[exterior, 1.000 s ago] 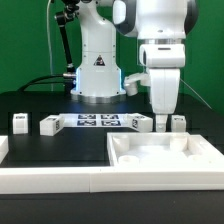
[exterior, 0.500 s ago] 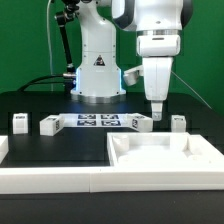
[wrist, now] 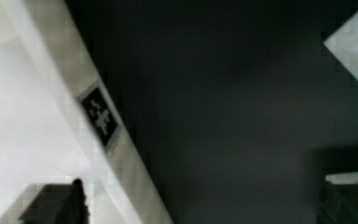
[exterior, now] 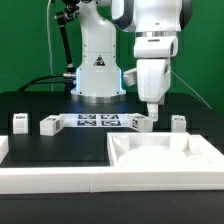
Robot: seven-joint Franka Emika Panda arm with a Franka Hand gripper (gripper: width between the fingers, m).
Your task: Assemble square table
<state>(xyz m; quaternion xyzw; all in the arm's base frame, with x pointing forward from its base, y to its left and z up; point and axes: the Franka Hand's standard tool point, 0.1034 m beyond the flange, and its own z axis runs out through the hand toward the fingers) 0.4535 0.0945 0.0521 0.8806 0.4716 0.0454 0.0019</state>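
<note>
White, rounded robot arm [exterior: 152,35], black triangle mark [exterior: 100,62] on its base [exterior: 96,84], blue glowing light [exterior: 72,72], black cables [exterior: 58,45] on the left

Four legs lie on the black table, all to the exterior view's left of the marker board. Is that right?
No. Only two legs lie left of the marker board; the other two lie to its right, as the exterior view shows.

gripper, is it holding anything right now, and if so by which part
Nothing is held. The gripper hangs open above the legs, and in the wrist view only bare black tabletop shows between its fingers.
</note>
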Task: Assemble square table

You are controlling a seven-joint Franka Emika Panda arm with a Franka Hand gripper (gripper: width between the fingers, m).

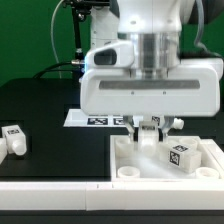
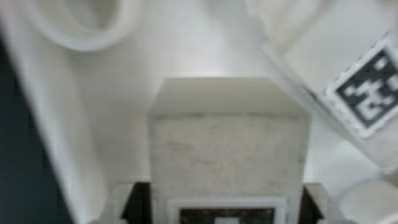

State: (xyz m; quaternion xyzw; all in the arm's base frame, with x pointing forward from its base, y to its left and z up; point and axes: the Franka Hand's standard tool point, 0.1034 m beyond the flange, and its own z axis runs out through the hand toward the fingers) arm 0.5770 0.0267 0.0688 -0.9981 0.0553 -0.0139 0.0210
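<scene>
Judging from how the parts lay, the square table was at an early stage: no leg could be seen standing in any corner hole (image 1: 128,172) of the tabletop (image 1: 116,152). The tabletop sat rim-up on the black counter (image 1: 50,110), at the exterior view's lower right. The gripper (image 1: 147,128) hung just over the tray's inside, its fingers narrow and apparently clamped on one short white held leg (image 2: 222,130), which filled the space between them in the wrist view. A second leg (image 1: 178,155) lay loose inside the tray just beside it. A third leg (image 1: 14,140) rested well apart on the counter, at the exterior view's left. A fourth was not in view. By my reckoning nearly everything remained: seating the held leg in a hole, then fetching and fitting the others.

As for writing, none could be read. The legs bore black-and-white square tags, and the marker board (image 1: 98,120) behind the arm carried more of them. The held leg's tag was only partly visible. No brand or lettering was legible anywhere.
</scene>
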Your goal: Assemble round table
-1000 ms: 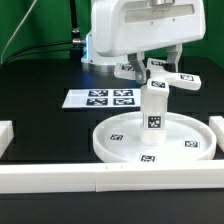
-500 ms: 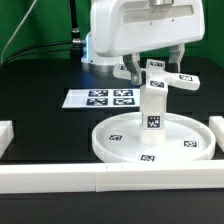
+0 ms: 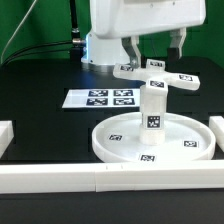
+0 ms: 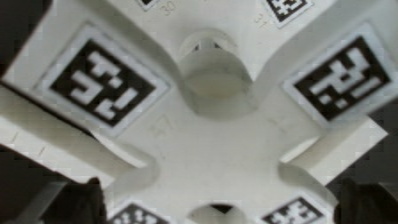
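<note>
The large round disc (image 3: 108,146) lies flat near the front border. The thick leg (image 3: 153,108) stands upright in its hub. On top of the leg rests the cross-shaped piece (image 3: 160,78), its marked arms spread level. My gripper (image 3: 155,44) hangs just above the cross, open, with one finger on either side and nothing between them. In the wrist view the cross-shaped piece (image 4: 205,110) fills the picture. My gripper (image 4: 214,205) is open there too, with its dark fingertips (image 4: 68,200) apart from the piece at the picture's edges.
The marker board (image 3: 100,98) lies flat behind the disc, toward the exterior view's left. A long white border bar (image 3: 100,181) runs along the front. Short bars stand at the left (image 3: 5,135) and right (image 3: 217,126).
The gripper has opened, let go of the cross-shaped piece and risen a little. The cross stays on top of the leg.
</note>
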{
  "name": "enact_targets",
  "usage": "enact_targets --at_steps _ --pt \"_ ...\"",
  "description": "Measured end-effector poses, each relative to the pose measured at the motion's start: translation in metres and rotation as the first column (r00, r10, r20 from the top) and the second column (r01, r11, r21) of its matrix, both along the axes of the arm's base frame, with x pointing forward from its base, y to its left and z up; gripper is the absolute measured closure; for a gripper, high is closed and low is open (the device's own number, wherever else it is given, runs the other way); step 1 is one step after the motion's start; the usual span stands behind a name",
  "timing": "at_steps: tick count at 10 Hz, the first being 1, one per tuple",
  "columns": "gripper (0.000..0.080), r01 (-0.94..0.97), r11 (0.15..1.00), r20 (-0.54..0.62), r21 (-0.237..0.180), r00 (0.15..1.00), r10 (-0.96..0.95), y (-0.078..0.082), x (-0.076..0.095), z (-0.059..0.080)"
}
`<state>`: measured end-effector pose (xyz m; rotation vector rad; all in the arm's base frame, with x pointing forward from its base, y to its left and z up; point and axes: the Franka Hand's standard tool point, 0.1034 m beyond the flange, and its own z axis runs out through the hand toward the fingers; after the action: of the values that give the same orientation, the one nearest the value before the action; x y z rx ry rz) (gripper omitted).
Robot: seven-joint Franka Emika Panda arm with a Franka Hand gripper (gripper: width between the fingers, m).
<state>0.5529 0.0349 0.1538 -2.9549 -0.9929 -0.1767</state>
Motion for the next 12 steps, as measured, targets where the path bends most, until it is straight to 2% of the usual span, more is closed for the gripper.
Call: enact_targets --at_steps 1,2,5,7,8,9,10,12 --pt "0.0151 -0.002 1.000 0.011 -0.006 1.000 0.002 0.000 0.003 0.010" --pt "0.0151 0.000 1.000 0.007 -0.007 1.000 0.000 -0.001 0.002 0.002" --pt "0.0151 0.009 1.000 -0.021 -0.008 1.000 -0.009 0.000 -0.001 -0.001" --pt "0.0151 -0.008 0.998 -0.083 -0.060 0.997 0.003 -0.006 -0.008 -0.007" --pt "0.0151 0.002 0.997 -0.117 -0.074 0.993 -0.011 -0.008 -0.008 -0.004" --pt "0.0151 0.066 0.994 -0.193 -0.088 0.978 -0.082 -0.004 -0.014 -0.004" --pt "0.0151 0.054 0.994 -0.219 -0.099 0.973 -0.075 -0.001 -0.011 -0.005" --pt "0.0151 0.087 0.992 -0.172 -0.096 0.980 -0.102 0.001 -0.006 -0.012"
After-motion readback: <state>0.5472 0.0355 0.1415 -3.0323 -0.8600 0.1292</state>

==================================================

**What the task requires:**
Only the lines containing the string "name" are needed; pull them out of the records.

**Response for this exercise:**
  "name": "enact_targets",
  "description": "Measured end-effector poses, each relative to the pose measured at the motion's start: translation in metres and rotation as the first column (r00, r10, r20 from the top) and the second column (r01, r11, r21) of its matrix, both along the axes of the arm's base frame, with x pointing forward from its base, y to its left and z up; gripper is the absolute measured closure; for a gripper, high is closed and low is open (the device's own number, wherever else it is given, runs the other way); step 1 is one step after the motion's start; the usual span stands behind a name",

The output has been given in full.